Provided information.
**********

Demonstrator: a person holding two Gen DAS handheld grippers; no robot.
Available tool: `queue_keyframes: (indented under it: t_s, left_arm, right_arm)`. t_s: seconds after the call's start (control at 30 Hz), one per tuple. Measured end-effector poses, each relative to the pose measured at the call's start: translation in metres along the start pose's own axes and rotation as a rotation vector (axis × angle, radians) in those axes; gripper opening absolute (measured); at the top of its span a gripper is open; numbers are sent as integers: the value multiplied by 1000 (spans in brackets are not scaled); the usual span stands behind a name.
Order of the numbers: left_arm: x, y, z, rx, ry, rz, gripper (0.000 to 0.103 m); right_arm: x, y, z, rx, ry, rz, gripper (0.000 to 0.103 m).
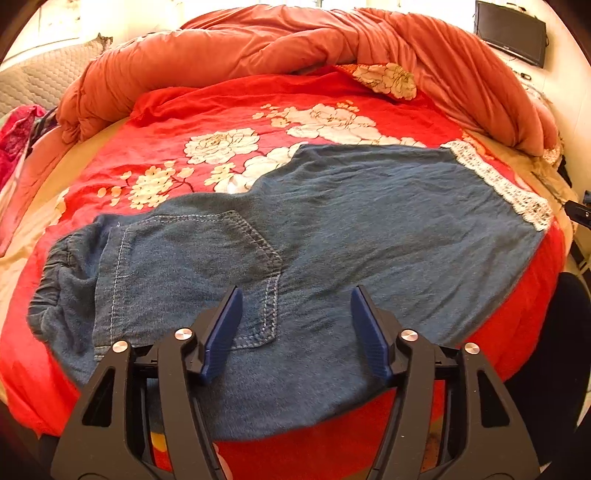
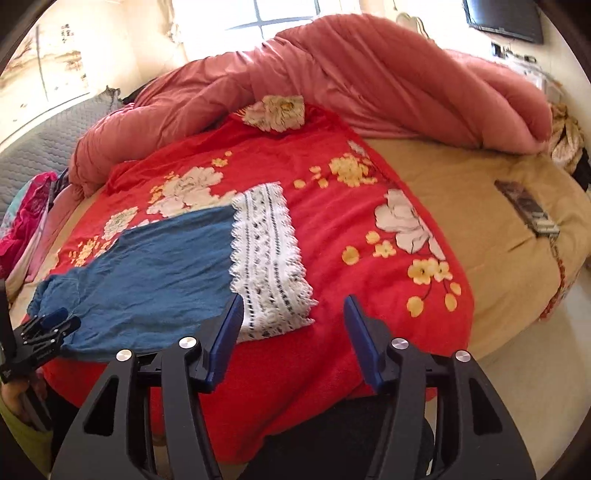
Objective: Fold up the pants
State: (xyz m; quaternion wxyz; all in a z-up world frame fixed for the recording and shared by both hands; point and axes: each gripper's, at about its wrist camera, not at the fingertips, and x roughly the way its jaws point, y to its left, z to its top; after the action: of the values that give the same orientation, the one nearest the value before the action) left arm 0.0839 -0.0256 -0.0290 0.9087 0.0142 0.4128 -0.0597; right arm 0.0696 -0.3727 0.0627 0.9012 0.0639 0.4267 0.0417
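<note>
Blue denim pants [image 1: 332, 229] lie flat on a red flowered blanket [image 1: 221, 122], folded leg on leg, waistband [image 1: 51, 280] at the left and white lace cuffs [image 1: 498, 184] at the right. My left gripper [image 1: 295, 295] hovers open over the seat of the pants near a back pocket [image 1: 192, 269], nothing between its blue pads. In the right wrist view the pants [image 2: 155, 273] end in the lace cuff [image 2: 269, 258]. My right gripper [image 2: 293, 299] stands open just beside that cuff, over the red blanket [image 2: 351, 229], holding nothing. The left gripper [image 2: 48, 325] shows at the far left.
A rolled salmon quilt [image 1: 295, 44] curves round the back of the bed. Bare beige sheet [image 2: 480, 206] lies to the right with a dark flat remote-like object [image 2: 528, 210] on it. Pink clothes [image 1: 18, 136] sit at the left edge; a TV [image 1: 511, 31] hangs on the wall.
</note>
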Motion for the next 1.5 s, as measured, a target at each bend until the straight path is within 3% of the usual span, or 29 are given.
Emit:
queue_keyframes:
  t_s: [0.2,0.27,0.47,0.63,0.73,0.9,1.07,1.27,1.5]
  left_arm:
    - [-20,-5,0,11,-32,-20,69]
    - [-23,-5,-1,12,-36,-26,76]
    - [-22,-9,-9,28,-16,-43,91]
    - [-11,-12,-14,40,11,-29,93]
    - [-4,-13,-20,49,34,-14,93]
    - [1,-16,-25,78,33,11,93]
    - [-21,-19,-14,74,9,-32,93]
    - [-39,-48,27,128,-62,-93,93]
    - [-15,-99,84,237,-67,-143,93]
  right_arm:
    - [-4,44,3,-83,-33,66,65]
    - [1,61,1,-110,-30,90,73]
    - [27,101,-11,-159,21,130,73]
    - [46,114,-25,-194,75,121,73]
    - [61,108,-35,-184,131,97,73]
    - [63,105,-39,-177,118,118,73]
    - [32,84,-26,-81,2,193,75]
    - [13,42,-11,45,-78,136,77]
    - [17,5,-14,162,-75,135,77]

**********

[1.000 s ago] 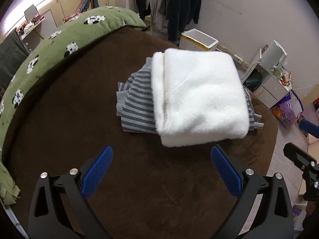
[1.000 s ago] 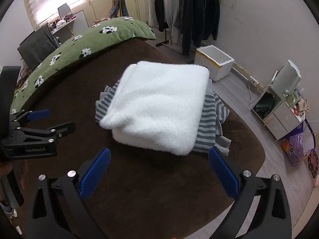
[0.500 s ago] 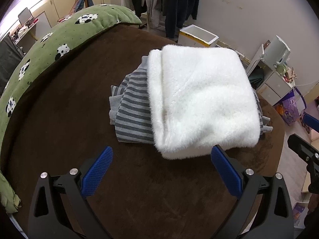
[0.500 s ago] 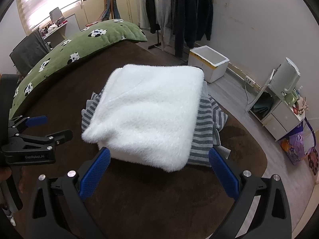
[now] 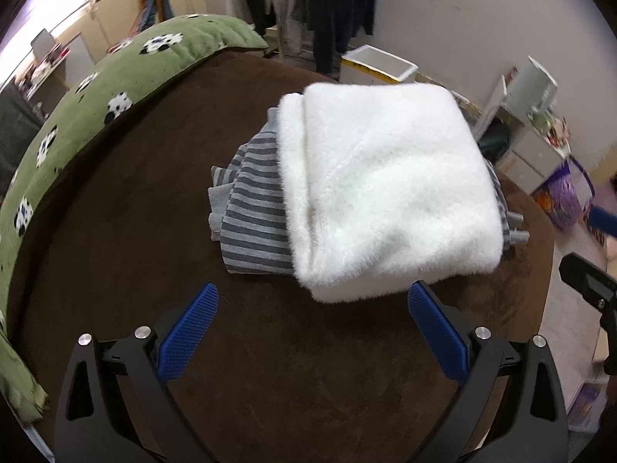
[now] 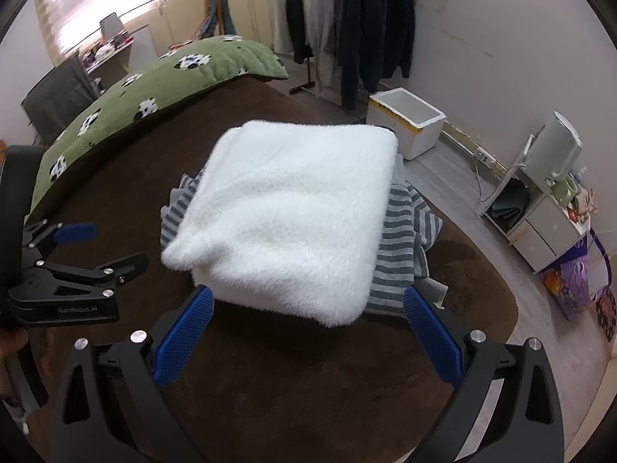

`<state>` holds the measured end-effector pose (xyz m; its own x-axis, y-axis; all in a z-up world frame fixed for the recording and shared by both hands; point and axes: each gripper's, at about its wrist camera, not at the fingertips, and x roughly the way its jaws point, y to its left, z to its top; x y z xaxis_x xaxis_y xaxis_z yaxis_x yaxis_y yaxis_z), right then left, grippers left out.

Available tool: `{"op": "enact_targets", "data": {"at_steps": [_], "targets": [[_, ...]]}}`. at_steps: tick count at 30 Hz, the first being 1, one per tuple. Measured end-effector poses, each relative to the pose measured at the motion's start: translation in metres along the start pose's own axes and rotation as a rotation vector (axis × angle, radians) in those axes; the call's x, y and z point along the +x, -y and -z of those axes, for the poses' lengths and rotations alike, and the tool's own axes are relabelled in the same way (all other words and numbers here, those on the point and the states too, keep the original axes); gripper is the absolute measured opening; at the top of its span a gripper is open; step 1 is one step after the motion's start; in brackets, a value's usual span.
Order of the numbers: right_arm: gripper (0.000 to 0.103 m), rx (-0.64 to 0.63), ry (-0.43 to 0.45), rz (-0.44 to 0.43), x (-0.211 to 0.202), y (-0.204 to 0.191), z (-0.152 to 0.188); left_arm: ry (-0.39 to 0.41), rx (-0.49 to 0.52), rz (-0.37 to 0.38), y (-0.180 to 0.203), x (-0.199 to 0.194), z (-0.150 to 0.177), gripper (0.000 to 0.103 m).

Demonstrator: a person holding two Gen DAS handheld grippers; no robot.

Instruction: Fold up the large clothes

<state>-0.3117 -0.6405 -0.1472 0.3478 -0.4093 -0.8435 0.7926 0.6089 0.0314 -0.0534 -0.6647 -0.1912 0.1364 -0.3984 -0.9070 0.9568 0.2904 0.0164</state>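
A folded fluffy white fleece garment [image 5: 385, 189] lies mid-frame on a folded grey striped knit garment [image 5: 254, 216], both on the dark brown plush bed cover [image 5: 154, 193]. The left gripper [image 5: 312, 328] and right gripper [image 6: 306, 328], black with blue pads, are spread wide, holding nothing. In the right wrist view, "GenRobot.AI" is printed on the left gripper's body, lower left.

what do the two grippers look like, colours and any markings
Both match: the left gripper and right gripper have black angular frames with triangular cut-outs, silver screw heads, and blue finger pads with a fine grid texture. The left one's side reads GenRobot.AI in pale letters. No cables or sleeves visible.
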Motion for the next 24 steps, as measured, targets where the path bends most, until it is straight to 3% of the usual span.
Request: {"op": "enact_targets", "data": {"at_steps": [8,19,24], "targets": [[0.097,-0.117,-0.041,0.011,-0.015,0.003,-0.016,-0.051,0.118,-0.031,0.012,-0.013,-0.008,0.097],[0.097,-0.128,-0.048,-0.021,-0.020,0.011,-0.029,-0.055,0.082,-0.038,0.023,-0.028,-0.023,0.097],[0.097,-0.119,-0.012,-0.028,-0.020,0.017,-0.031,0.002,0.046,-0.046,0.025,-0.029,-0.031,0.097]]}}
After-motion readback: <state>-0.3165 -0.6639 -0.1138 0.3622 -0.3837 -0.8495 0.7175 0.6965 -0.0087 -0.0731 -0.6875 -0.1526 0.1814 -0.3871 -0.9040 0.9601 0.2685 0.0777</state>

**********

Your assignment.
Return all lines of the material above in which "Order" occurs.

Solution.
Order of the numbers: left_arm: x, y, z, rx, ry, rz, gripper (0.000 to 0.103 m); right_arm: x, y, z, rx, ry, rz, gripper (0.000 to 0.103 m).
Order of the numbers: right_arm: gripper (0.000 to 0.103 m), rx (-0.64 to 0.63), ry (-0.43 to 0.45), rz (-0.44 to 0.43), x (-0.211 to 0.202), y (-0.204 to 0.191), z (-0.152 to 0.188); left_arm: ry (-0.39 to 0.41), rx (-0.49 to 0.52), rz (-0.37 to 0.38), y (-0.180 to 0.203), x (-0.199 to 0.194), z (-0.150 to 0.177), gripper (0.000 to 0.103 m).

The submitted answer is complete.